PROBLEM TO WORK ON ▸ Produce a word-for-word restatement of the lines from the line with "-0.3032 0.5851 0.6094" to the end of the listing below, inclusive.

GIVEN DATA ▸
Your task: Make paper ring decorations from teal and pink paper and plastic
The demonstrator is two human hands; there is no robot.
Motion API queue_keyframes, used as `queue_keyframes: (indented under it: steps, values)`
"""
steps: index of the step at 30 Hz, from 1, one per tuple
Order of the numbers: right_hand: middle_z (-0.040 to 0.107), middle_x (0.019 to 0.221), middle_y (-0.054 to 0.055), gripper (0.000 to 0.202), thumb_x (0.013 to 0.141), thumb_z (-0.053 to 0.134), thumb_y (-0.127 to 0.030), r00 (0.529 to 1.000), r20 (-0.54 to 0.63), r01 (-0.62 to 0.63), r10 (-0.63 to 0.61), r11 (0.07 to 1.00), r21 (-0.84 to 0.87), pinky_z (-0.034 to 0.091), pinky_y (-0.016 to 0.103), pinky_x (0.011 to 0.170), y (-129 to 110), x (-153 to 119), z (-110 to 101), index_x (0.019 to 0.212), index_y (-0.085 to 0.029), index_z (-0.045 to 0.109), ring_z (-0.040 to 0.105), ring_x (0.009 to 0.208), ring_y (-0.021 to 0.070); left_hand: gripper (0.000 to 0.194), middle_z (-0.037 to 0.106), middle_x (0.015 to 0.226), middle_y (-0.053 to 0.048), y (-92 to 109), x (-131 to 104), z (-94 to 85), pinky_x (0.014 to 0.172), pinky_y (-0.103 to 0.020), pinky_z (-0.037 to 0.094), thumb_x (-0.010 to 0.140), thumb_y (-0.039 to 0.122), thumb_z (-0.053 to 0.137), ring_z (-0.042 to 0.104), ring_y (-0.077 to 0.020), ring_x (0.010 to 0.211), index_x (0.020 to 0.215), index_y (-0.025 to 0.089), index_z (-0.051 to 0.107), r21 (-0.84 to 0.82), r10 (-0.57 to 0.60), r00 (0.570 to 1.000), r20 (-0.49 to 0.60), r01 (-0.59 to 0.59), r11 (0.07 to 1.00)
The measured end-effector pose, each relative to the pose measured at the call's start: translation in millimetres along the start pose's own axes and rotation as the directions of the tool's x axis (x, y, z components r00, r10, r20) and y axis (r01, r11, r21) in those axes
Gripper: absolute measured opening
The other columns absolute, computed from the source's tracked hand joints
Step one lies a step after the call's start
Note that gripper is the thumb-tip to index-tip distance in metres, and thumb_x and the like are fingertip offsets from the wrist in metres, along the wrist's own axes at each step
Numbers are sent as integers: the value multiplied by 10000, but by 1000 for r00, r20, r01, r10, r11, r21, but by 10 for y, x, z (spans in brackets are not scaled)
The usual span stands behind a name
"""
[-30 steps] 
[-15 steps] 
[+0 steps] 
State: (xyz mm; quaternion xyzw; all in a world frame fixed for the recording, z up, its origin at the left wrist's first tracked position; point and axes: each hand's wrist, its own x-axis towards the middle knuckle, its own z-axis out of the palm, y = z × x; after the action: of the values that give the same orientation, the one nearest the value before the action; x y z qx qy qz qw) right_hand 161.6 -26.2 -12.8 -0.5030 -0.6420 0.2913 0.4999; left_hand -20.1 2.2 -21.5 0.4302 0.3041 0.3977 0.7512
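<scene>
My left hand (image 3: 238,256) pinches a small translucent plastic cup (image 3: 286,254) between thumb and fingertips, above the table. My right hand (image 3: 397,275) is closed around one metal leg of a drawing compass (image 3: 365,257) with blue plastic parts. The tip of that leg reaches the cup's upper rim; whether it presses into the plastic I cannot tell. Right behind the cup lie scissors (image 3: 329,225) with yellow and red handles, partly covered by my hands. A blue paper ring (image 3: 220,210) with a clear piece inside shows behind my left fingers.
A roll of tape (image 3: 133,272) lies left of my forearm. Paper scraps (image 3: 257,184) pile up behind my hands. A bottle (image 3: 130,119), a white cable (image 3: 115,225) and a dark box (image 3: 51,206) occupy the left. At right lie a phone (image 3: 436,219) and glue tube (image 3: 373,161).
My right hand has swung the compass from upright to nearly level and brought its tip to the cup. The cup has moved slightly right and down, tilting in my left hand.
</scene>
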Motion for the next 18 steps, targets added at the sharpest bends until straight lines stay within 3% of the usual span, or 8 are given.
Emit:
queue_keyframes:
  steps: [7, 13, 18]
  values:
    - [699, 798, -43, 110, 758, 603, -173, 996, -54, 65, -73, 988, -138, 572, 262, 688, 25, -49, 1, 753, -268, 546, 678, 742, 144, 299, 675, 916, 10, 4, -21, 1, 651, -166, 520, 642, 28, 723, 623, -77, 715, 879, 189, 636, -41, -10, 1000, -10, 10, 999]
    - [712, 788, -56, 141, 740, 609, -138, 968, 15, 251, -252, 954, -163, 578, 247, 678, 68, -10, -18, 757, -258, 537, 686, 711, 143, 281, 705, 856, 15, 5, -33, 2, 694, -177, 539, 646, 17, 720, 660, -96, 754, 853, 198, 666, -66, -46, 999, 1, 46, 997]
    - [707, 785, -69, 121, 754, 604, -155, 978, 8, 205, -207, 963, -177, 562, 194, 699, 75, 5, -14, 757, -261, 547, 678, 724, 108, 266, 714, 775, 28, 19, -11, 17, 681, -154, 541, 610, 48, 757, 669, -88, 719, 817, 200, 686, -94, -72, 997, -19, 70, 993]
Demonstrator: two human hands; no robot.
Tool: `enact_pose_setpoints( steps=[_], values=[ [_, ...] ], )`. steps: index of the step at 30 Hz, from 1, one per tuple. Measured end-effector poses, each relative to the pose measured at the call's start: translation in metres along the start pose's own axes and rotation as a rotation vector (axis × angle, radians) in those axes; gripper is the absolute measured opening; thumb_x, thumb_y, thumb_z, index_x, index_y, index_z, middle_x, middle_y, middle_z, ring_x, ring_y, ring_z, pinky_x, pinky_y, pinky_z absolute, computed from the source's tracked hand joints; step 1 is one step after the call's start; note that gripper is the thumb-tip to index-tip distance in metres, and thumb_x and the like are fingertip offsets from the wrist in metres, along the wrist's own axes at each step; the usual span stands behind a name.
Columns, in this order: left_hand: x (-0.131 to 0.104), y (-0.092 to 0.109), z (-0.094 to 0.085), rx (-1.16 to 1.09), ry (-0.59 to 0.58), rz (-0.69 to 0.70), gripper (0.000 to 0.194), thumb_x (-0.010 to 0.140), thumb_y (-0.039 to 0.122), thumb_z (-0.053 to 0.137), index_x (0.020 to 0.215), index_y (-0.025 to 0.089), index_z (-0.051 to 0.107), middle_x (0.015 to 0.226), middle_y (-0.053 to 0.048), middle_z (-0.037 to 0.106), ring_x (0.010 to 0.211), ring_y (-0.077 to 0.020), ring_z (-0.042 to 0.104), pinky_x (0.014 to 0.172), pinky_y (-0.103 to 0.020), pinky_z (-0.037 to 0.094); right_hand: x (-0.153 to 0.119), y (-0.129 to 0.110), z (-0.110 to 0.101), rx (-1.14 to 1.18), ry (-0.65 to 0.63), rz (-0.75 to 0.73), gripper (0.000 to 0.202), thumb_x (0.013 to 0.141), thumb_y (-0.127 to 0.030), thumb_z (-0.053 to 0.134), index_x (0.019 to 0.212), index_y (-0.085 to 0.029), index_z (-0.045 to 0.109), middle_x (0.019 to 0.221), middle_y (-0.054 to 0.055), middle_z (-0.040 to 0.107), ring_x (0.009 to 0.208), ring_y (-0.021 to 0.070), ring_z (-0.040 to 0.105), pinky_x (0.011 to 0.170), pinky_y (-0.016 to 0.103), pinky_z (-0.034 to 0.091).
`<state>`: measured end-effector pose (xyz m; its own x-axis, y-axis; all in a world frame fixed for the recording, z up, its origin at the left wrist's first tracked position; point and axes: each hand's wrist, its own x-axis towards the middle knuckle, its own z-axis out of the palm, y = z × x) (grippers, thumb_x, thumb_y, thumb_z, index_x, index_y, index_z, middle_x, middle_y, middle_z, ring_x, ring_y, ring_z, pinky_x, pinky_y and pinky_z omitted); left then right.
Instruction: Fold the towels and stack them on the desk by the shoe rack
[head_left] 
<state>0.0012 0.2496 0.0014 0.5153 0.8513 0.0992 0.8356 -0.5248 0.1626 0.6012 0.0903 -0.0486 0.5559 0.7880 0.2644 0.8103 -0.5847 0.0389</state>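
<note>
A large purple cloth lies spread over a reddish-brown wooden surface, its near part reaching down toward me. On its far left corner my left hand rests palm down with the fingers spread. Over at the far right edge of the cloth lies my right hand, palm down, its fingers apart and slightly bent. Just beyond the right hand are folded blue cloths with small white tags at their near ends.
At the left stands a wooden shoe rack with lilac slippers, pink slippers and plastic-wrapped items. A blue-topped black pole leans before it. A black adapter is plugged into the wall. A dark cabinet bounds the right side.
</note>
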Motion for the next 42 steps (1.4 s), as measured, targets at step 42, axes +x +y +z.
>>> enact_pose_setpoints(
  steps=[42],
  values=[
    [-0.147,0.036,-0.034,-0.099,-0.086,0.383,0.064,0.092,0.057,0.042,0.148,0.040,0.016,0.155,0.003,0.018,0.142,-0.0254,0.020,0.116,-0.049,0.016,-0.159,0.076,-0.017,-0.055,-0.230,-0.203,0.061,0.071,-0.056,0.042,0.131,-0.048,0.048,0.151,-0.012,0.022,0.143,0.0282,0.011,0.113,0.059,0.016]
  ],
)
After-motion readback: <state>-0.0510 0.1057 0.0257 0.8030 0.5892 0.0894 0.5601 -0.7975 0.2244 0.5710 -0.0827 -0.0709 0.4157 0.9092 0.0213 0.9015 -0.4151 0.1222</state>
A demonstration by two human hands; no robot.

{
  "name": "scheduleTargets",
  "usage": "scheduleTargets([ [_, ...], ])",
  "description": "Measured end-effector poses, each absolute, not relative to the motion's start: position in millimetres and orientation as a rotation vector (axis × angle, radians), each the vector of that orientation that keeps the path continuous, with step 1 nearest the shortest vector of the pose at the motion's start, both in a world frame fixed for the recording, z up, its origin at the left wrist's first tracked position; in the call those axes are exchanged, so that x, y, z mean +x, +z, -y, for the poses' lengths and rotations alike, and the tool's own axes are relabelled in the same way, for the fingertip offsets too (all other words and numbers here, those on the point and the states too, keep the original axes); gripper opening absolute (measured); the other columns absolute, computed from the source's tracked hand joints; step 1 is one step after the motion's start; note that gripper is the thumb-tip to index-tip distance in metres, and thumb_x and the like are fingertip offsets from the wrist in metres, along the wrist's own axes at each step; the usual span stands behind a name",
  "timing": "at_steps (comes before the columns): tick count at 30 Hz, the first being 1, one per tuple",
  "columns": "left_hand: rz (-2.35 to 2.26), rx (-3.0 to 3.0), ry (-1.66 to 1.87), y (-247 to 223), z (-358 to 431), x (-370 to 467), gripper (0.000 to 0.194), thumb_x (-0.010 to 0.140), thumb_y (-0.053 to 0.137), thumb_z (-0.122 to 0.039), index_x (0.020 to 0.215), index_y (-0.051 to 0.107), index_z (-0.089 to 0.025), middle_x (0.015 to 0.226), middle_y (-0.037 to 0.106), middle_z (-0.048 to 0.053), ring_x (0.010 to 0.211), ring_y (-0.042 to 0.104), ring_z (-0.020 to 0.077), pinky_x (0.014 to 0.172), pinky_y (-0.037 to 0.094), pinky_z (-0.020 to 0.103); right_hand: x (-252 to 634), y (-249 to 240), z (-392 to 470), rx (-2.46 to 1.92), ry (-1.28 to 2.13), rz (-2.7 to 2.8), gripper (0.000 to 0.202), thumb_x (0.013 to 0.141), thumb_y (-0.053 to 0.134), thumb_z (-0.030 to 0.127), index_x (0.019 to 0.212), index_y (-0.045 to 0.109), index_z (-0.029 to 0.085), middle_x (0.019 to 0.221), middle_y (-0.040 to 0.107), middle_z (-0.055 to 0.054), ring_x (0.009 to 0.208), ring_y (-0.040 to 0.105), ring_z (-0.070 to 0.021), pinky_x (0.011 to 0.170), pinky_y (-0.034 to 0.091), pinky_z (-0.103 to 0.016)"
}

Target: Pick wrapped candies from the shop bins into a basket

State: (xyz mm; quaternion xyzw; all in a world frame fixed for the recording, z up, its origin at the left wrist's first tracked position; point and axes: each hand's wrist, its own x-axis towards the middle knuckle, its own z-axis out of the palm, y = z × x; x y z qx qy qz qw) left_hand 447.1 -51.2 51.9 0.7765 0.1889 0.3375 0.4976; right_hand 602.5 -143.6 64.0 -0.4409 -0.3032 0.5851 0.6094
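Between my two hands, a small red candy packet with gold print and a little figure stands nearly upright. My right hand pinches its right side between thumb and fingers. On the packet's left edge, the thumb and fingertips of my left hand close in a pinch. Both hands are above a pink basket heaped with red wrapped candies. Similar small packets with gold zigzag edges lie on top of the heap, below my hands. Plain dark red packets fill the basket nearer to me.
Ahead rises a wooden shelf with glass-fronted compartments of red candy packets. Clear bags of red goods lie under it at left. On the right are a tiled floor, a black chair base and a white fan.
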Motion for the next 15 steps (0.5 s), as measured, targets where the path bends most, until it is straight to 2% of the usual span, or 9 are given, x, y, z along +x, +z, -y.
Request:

RESPONSE AREA ▸
State: (xyz mm; quaternion xyzw; all in a world frame fixed for the recording, z up, its origin at the left wrist's first tracked position; point and axes: each hand's wrist, its own x-axis towards the middle knuckle, its own z-axis out of the palm, y = z × x; x y z qx qy qz qw) left_hand 447.1 -51.2 51.9 0.7765 0.1889 0.3375 0.4976; right_hand 602.5 -143.6 64.0 -0.4409 -0.3032 0.5851 0.6094
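Between my two hands, a small red candy packet with gold print and a little figure stands nearly upright. My right hand pinches its right side between thumb and fingers. On the packet's left edge, the thumb and fingertips of my left hand close in a pinch. Both hands are above a pink basket heaped with red wrapped candies. Similar small packets with gold zigzag edges lie on top of the heap, below my hands. Plain dark red packets fill the basket nearer to me.
Ahead rises a wooden shelf with glass-fronted compartments of red candy packets. Clear bags of red goods lie under it at left. On the right are a tiled floor, a black chair base and a white fan.
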Motion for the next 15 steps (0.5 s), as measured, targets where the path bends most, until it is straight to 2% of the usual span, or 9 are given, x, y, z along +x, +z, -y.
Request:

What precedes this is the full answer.